DESCRIPTION OF THE TASK: Exactly the lines below from the one with "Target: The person" up to and including the one with "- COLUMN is" make up the answer, with nothing else added.

——————

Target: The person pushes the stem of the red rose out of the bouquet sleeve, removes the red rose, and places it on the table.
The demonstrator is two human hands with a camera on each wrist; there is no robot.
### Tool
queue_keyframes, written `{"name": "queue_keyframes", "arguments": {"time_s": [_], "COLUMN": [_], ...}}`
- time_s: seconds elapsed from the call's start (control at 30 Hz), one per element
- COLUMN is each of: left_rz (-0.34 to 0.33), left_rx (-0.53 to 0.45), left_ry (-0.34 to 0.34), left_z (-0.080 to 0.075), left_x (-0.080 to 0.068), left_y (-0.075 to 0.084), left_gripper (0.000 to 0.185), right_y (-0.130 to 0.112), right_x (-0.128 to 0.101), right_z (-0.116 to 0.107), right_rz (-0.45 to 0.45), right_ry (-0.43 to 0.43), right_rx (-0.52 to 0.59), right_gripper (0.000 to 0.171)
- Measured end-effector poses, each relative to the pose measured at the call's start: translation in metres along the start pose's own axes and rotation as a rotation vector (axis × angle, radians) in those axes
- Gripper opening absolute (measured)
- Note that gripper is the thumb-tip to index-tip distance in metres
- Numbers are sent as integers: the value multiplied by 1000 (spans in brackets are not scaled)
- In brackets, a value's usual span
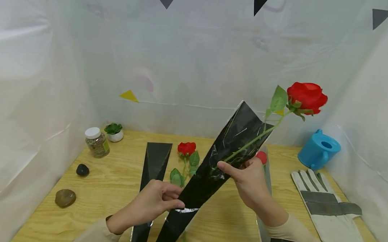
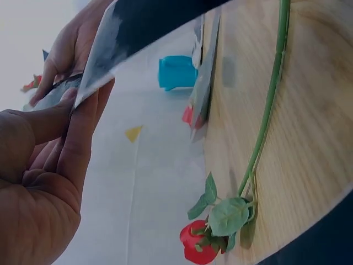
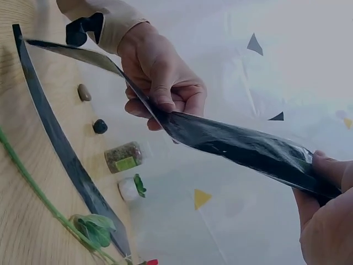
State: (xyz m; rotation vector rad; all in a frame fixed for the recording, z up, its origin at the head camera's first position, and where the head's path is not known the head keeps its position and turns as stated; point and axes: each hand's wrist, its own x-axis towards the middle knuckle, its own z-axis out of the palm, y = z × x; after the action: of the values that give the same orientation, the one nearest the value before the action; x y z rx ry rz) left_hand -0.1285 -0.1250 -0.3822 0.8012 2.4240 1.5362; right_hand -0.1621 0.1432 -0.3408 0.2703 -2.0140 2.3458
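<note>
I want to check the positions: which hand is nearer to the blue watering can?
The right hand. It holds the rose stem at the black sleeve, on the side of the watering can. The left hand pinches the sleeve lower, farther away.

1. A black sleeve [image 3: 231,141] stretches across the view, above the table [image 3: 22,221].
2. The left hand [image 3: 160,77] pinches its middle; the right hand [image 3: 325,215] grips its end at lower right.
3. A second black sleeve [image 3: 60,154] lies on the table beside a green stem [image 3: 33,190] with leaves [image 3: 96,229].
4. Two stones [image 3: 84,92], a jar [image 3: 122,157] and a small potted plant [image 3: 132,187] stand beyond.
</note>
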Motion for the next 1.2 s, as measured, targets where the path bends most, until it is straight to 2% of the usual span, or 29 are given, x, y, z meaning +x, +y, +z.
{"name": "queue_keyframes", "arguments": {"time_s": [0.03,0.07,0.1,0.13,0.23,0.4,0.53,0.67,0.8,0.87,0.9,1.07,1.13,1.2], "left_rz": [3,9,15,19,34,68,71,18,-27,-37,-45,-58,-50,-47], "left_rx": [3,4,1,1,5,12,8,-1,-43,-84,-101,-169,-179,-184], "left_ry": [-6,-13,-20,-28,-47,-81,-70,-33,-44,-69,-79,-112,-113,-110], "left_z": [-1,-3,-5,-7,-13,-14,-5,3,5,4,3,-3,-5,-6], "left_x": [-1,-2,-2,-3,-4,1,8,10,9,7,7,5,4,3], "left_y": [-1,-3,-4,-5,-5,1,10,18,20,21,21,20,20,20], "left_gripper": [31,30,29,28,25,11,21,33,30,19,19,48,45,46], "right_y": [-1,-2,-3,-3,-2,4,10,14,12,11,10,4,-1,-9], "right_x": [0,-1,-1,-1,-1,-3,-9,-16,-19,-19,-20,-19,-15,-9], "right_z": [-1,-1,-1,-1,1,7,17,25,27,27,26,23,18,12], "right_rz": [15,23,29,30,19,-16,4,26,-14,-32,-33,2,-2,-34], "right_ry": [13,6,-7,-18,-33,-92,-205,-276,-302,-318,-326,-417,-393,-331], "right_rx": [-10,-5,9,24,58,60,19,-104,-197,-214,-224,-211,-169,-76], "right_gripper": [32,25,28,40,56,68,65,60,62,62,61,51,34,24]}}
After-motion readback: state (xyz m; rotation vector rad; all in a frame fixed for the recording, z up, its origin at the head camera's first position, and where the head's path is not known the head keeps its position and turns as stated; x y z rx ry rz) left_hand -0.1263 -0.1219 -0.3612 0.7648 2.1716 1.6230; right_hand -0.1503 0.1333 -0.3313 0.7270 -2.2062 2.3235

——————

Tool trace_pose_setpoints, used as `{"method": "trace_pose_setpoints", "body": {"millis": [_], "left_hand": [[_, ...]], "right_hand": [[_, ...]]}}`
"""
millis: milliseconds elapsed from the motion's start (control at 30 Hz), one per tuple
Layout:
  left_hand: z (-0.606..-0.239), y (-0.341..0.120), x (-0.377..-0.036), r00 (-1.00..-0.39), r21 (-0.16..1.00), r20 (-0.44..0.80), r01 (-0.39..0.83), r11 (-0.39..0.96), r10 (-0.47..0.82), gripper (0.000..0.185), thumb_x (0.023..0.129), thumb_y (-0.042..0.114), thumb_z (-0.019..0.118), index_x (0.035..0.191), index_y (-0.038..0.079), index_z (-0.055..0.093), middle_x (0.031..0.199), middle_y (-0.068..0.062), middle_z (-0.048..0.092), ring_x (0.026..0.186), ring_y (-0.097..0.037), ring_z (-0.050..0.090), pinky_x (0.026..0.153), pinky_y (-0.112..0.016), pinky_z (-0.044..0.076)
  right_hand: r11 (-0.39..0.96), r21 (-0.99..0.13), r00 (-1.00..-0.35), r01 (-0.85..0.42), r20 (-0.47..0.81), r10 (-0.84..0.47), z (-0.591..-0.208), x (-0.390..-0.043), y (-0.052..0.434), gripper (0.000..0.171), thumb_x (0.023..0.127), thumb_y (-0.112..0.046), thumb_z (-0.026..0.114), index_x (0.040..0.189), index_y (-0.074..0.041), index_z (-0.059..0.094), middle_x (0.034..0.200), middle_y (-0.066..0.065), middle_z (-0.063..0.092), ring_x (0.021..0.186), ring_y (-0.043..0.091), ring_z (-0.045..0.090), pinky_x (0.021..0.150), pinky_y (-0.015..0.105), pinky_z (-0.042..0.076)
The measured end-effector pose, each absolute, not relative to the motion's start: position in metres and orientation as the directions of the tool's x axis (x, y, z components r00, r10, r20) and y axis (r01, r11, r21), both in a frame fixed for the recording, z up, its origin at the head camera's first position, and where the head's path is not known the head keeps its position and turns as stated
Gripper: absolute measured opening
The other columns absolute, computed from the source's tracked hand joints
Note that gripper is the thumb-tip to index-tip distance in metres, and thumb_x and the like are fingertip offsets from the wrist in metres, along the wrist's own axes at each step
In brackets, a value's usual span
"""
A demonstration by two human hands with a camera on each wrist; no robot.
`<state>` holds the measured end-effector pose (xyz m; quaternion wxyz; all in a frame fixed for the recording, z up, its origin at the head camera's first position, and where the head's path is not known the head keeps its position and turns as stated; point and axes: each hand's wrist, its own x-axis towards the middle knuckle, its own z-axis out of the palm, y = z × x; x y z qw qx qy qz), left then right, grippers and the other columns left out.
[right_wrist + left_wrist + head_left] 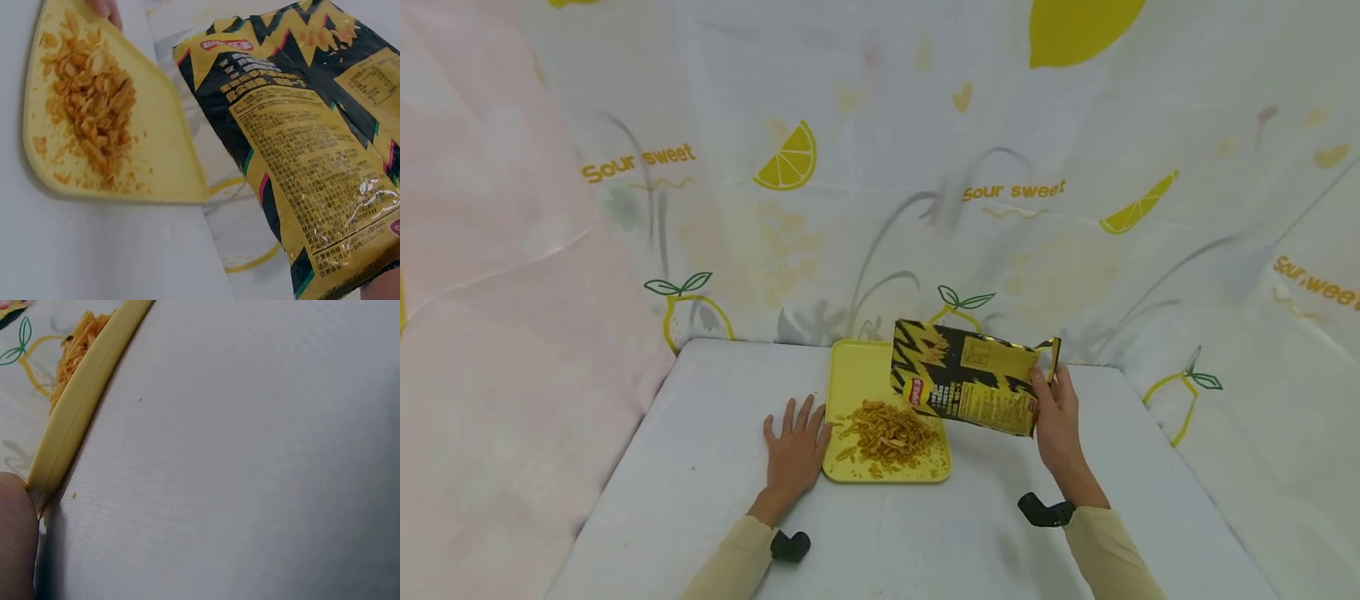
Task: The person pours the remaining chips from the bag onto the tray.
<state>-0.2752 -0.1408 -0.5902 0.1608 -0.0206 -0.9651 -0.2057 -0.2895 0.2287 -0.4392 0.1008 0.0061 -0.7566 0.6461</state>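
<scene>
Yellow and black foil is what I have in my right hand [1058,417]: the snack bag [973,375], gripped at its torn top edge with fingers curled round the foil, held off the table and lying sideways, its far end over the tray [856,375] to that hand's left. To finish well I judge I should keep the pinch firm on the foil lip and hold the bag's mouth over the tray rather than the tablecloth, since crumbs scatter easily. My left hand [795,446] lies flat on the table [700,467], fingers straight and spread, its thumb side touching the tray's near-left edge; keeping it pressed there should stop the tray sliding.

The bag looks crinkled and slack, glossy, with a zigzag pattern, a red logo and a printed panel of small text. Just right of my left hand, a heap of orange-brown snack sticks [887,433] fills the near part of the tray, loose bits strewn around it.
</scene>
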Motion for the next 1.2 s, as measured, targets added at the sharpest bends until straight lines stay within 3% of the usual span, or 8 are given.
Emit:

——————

SOLUTION:
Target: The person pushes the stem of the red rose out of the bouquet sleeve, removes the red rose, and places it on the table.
The demonstrator is two human hands with a camera on each wrist; there is no robot.
### Tool
queue_keyframes, written `{"name": "queue_keyframes", "arguments": {"time_s": [_], "COLUMN": [_], ...}}`
- time_s: seconds elapsed from the call's start (control at 30 Hz), one per element
- COLUMN is each of: left_rz (-0.34 to 0.33), left_rx (-0.53 to 0.45), left_ry (-0.34 to 0.34), left_z (-0.080 to 0.075), left_x (-0.080 to 0.068), left_y (-0.075 to 0.084), left_gripper (0.000 to 0.185), right_y (-0.130 to 0.112), right_x (-0.128 to 0.101), right_z (-0.116 to 0.107), right_rz (-0.45 to 0.45), right_ry (-0.43 to 0.43), right_rx (-0.52 to 0.59), right_gripper (0.000 to 0.171)

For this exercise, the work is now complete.